> [Aim of the task]:
Give a single number in reply. It is the count of lines below that contain the string "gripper".

> [Provided data]:

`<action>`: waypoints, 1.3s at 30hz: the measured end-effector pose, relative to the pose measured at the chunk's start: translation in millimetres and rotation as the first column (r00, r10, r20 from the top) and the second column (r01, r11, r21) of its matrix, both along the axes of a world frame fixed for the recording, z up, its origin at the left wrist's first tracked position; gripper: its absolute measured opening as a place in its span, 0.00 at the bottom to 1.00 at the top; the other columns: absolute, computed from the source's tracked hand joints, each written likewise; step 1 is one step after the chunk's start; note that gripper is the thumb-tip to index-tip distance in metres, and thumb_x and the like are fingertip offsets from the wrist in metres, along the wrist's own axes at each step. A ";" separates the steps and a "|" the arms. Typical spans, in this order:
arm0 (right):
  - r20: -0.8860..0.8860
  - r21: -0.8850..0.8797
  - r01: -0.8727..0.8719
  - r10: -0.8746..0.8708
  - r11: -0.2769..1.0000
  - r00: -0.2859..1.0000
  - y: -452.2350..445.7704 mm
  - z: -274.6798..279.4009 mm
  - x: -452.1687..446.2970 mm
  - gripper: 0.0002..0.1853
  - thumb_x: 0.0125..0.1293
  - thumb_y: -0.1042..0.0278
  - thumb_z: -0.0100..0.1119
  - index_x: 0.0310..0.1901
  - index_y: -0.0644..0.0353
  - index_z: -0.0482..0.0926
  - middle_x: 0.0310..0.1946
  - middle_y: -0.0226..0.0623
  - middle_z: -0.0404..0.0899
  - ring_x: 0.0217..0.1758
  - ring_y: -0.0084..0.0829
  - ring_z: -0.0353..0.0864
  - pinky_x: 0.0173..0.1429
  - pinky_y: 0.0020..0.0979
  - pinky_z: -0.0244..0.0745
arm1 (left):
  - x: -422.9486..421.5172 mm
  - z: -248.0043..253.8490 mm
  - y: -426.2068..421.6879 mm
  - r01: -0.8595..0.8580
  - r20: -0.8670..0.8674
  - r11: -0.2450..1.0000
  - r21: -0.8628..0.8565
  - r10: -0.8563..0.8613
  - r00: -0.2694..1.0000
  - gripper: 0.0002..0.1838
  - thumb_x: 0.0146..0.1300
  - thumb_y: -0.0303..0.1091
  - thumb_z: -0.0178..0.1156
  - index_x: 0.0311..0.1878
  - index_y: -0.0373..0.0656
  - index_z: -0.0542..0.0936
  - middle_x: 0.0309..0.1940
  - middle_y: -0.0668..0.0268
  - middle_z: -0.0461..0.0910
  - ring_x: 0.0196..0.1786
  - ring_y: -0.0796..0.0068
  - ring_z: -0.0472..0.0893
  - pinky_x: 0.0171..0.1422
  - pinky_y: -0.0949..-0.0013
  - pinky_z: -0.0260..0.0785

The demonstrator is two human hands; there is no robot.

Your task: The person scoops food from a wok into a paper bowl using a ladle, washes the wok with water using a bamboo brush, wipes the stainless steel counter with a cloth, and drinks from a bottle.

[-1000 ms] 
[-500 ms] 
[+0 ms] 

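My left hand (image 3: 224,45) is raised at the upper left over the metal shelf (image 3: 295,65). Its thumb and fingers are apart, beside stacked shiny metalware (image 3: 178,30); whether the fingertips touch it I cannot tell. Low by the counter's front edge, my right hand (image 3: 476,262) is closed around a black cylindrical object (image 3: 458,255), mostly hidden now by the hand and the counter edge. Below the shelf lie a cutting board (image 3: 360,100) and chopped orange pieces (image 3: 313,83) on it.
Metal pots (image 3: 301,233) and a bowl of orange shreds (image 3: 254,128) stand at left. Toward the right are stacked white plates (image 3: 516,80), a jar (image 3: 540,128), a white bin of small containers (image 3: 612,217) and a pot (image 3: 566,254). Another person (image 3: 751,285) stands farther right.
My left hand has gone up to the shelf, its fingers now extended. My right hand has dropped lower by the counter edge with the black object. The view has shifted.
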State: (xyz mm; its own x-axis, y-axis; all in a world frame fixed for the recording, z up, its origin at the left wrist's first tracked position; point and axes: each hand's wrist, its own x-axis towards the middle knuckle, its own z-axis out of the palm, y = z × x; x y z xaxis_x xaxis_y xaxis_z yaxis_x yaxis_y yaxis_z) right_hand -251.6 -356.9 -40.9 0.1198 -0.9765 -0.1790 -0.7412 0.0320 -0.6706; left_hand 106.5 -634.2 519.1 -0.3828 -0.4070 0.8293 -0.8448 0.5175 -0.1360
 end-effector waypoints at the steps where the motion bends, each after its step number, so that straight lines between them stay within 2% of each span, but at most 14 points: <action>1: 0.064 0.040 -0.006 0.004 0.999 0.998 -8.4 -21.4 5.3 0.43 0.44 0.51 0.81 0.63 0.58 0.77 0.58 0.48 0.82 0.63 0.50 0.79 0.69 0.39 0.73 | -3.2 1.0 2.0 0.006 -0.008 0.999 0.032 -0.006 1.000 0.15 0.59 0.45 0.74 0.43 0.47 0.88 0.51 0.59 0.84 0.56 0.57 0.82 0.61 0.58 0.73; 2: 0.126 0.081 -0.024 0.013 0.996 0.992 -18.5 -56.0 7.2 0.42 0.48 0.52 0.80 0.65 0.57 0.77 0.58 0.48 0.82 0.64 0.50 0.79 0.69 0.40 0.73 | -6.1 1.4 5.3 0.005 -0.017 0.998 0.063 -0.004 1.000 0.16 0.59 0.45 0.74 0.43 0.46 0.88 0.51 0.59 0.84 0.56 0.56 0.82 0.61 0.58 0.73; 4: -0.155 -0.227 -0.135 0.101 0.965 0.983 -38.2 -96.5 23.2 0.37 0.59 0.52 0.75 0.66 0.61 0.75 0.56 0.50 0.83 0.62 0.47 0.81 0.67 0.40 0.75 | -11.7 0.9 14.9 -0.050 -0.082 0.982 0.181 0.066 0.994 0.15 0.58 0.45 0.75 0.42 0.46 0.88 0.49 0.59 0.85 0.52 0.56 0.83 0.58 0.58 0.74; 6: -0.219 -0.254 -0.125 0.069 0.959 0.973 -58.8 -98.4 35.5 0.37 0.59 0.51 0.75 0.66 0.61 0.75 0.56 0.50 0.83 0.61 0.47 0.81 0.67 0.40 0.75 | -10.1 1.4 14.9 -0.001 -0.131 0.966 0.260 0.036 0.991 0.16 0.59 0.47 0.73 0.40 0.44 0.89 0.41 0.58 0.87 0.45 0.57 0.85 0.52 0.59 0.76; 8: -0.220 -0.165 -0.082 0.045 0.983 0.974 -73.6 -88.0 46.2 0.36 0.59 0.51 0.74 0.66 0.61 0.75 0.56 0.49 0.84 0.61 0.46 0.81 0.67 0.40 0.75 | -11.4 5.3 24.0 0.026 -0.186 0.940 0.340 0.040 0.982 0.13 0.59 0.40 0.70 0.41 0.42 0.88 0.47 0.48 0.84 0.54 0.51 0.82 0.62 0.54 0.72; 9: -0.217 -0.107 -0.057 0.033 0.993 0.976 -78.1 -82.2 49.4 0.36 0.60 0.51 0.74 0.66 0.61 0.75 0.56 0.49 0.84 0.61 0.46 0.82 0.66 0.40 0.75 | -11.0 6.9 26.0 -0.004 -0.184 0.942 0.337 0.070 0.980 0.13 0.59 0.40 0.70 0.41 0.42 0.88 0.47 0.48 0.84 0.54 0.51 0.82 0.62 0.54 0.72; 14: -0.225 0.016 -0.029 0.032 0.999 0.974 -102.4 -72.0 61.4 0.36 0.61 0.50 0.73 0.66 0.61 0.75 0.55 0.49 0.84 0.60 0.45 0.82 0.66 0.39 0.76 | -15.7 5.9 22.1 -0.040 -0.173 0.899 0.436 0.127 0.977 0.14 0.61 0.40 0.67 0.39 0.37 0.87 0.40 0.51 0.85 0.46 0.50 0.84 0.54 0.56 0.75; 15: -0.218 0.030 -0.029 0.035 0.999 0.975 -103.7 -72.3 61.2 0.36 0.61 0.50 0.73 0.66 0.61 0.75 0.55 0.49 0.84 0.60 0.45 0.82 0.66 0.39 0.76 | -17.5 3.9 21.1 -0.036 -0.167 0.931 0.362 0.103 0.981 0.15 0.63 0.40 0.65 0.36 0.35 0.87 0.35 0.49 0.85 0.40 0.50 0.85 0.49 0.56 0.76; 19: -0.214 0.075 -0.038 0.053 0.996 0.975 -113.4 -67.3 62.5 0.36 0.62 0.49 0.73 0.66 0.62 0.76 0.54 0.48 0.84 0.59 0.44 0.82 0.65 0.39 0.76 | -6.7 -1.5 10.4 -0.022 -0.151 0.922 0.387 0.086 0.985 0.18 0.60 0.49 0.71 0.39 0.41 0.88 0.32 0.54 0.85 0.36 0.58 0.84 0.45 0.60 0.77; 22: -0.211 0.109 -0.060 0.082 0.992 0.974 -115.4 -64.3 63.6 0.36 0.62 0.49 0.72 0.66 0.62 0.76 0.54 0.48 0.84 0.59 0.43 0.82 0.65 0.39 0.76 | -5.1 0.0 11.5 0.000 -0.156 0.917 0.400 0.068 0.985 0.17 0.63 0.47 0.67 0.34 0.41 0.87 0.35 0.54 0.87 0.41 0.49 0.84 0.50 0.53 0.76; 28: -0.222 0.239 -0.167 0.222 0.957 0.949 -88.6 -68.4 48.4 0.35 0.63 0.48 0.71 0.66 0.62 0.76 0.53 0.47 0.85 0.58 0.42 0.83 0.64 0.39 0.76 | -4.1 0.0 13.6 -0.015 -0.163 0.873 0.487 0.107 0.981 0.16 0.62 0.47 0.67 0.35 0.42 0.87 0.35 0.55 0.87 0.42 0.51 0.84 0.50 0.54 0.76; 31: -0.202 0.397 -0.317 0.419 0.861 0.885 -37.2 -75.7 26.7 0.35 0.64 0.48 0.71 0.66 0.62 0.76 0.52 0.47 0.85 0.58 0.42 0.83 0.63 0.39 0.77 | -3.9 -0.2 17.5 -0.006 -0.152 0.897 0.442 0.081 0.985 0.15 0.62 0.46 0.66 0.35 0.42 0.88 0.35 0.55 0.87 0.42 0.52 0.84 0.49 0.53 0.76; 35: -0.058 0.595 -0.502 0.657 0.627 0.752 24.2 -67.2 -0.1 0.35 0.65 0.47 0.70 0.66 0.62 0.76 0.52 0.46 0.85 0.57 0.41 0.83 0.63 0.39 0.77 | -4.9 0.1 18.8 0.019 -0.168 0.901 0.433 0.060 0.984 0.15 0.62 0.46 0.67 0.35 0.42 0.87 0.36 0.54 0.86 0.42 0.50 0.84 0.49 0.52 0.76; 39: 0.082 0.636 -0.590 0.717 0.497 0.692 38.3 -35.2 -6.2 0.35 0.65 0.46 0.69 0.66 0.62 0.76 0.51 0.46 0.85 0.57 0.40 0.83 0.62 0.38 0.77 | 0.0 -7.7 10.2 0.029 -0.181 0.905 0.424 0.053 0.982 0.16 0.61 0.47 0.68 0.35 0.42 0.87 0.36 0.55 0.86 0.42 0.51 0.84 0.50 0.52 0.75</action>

> [Solution to the exercise]:
3